Directions ::
Write out the listing from the line with "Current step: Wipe" to the line with "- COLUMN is", both lines included, exactly and nothing beyond. Leave pictures out.

Listed entries ::
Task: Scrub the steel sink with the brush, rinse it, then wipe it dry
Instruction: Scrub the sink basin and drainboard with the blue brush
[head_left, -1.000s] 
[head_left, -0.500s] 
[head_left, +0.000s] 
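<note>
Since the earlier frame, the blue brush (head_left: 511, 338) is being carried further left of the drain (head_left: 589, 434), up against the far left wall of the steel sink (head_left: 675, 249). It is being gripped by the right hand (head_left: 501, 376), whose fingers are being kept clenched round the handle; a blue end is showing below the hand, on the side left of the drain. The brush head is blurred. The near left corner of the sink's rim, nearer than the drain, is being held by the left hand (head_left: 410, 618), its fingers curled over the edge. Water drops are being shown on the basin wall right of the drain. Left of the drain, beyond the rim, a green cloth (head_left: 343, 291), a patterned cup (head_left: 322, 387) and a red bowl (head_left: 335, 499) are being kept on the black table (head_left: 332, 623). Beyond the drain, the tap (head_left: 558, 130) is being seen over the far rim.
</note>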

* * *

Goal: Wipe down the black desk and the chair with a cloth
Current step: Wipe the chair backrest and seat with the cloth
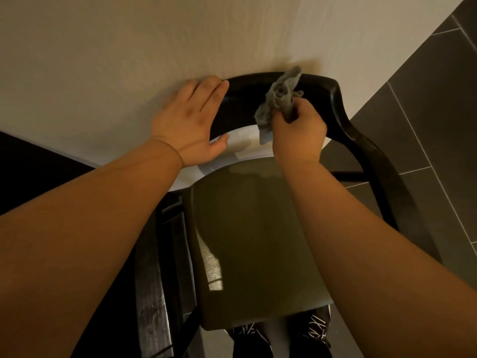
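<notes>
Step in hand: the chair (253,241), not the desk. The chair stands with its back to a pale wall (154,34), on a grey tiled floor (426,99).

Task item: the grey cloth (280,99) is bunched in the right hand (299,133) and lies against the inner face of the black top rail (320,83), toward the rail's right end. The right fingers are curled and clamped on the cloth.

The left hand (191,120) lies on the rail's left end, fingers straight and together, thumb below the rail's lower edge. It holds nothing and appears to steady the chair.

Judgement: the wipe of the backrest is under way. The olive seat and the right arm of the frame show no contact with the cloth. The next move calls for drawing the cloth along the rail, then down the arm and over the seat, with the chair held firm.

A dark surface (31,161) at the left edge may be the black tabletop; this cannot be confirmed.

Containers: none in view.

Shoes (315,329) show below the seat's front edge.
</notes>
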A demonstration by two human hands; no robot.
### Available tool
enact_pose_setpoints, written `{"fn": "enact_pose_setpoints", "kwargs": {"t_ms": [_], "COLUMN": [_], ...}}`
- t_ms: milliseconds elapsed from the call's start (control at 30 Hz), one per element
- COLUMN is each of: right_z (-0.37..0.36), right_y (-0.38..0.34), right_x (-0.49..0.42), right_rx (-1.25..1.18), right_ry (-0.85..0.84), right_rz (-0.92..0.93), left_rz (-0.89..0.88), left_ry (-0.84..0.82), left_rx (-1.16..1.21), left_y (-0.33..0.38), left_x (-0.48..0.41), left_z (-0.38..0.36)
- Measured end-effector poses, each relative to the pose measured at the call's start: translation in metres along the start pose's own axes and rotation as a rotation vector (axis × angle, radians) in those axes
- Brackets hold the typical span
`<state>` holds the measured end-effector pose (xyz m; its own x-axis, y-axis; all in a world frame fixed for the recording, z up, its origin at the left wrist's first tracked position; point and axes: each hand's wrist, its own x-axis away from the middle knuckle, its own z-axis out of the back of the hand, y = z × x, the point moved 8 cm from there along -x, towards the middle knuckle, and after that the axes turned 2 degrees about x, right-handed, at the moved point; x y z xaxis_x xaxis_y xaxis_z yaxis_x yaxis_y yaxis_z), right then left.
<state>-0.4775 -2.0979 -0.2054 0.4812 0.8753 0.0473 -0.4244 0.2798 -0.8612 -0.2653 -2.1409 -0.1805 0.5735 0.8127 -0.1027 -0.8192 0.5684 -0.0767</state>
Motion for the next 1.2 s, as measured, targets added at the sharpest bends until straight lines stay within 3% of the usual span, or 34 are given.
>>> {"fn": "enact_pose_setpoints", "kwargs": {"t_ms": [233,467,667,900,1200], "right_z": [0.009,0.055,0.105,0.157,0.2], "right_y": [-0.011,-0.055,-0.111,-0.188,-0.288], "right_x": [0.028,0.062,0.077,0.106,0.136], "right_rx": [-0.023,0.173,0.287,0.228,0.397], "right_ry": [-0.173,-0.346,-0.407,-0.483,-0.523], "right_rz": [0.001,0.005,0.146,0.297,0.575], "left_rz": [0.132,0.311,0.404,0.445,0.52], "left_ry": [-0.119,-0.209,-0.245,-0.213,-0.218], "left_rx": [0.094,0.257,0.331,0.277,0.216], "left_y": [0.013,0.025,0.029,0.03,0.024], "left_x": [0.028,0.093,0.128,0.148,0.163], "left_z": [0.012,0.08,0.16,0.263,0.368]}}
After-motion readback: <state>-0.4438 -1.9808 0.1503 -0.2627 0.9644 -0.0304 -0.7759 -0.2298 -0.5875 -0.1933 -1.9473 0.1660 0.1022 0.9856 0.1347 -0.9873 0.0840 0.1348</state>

Written reply ::
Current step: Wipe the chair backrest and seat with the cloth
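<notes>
Step in hand: the chair (253,241), not the desk. The chair stands with its back to a pale wall (154,34), on a grey tiled floor (426,99).

Task item: the grey cloth (280,99) is bunched in the right hand (299,133) and lies against the inner face of the black top rail (320,83), toward the rail's right end. The right fingers are curled and clamped on the cloth.

The left hand (191,120) lies on the rail's left end, fingers straight and together, thumb below the rail's lower edge. It holds nothing and appears to steady the chair.

Judgement: the wipe of the backrest is under way. The olive seat and the right arm of the frame show no contact with the cloth. The next move calls for drawing the cloth along the rail, then down the arm and over the seat, with the chair held firm.

A dark surface (31,161) at the left edge may be the black tabletop; this cannot be confirmed.

Containers: none in view.

Shoes (315,329) show below the seat's front edge.
</notes>
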A demonstration by two human hands; no robot.
### Available tool
enact_pose_setpoints, written `{"fn": "enact_pose_setpoints", "kwargs": {"t_ms": [_], "COLUMN": [_], ...}}`
- t_ms: milliseconds elapsed from the call's start (control at 30 Hz), one per element
- COLUMN is each of: right_z (-0.37..0.36), right_y (-0.38..0.34), right_x (-0.49..0.42), right_rx (-1.25..1.18), right_ry (-0.85..0.84), right_rz (-0.92..0.93), left_rz (-0.89..0.88), left_ry (-0.84..0.82), left_rx (-1.16..1.21), left_y (-0.33..0.38), left_x (-0.48..0.41), left_z (-0.38..0.36)

No additional output is expected.